#### [Try it]
Your copy should match the listing word for word, apart from the pictures, which are left out.

= = = = =

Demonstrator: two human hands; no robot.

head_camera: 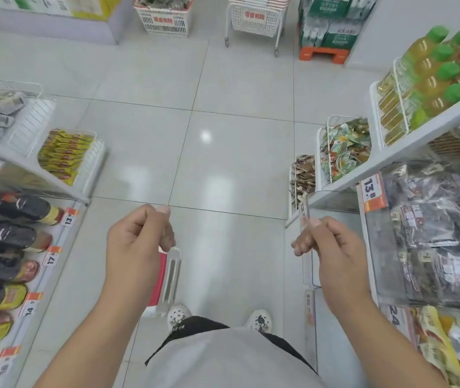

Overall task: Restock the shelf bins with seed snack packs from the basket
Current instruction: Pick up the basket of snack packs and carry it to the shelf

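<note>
glossy pale tiled floor [223, 152] between white shelving [419, 141], pale wall [408, 21] beyond

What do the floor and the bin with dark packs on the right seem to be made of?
Floor: likely glazed ceramic tile, glossy; it shows straight grout lines and lamp reflections.
Bin: probably clear hard plastic, acrylic perhaps; the dark packs show through its wall.

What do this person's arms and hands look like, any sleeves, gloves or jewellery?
Both forearms are bare right up to the bottom edge of the picture, so no sleeves show. The left hand and right hand wear no gloves, and no rings, watch or wristband can be seen. Fingernails look short and plain.
</note>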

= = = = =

#### [Your solution]
Demonstrator: two human hands; no robot.

head_camera: 

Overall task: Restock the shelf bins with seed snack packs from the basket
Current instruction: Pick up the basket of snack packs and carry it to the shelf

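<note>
glossy pale tiled floor [223, 152] between white shelving [419, 141], pale wall [408, 21] beyond

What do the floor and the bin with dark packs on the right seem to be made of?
Floor: likely glazed ceramic tile, glossy; it shows straight grout lines and lamp reflections.
Bin: probably clear hard plastic, acrylic perhaps; the dark packs show through its wall.

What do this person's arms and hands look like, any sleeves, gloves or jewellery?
Both forearms are bare right up to the bottom edge of the picture, so no sleeves show. The left hand and right hand wear no gloves, and no rings, watch or wristband can be seen. Fingernails look short and plain.
</note>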

This exercise requires no further work.